Hale returned to working with the Bouncing Czechs, from April to May 1991 at the Last Laugh Theatre Restaurant, in Collingwood. He was a comedian, singer, musician and divisor alongside fellow members of that ensemble: Gadsby, Piper and Adam Gare, to provide The Bouncing Czecks Are Greedy. From July to August 1992 he acted in, and was musical director for, King of Country, at the CUB Malthouse. He took an acting role in the Glenn Elston-directed version of Shakespeare's Twelfth Night from December to March 1993 at the Royal Botanic Gardens, Melbourne. Hale was recorded on Smith's album, My Shiralee (1994), playing autoharp, mandolin, acoustic guitar, violin and banjo. Hay had returned to Australia and Hale provided fiddle and mandolin for that artist's fourth album, Topanga (December 1994).

Hale formed another bluegrass group, Uncle Bill, in Melbourne, in 1996: their first gig was at the Terminus Hotel, Abbotsford. In 1997 Uncle Bill contributed two tracks for a various artists' compilation album, Where Joy Kills Sorrow, via the W. Minc label: "The World's Got Everything in It" and their collaboration with Kelly, "Thanks a Lot". Hale provided another track, "Roll It", on the limited edition's bonus disc. In August 1998 Uncle Bill released their debut album, Special Treatment, a set of cover versions of tracks by Australian songwriters, which was recorded at Red Heeler Studios, Preston. The title track, "40 Miles to Saturday Night" and "Maybe this Time for Sure" were originals by Kelly; "Don't Drink the Water" and "Overkill" were written by Hay; and "Stella Joy" was co-written by Smith and Randy Bulpin.

Uncle Bill and Kelly collaborated again in 1998 for the Slim Dusty tribute album, Not So Dusty, covering "The Sunlander". At the ARIA Music Awards of 1999 Not So Dusty was nominated for Best Country Album. Late in that year Uncle Bill released their second album, One Day at Adelphia...; its seventeen tracks were recorded live-in-the-studio at Adelphia Studio, Fitzroy, on 10 November of that year.

By 1999, the line up of Uncle Bill was Hale on guitar, mandolin, fiddle, dobro, lap steel and vocals, Gare on fiddle, mandolin and vocals, Somerville on banjo and vocals and Stuart Speed on double bass. They teamed with Kelly, again, for a bluegrass album, Smoke (October 1999), co-produced by Hale and Kelly, it appeared on the latter's own label Gawdaggie via EMI. Hale and Kelly co-wrote a track, "Night After Night". The album peaked at No. 36 on the ARIA Albums Chart. At the 2000 Victorian Country Music Awards Smoke won three awards, Best Group (Open), Best Group (Victorian) and Album of the Year. In December that year Uncle Bill released their third album, Heartbreak Train, which was recorded between July and November 2000 at Red Heeler Studio, Preston.

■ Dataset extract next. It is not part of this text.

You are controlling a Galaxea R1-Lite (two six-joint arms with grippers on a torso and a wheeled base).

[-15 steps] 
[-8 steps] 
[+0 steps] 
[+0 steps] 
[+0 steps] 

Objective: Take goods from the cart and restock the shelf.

In early 2001, Hale disbanded Uncle Bill, and went on to appear on Deborah Conway's covers album of Patsy Cline's songs, PC: The Songs of Patsy Cline, which was released in August 2001. Hale joined her backing band, Deborah Conway and the Patsy Clones which toured Australia to promote the album. In the same year Hale co-composed the soundtrack for the feature film Silent Partner with Kelly. In 2003 Hale toured with Conway, again, promoting her compilation album, Only the Bones and he co-composed the soundtrack for the film Ned, with Willy Zygier – Conway's domestic and musical partner. Hale also performed and co-produced a number of tracks on Conway and Zygier's 2004 album, Summertown.

Hale on mandolin and guitar formed a new band, Gerry Hale's Innocent Bystanders, with Shane Ryall (guitar), Nigel MacLean (violin), Kimberly Wheeler (vocals/double bass) and Amelia Barden (vocals/percussion), their first performance was at the Czech Club in North Melbourne on 29 October 2004. In April 2006 they released, Vivando, a seventeen song tribute album to Dan Hicks. In 2009 Hale (guitar) re-formed Uncle Bill with Kim Wheeler (bass), John Gray (banjo), John Kendall (fiddle, mandolin), Kat Mear (vocals) and Pepita Emmerichs. In May 2012 they released an EP, Blue Mule.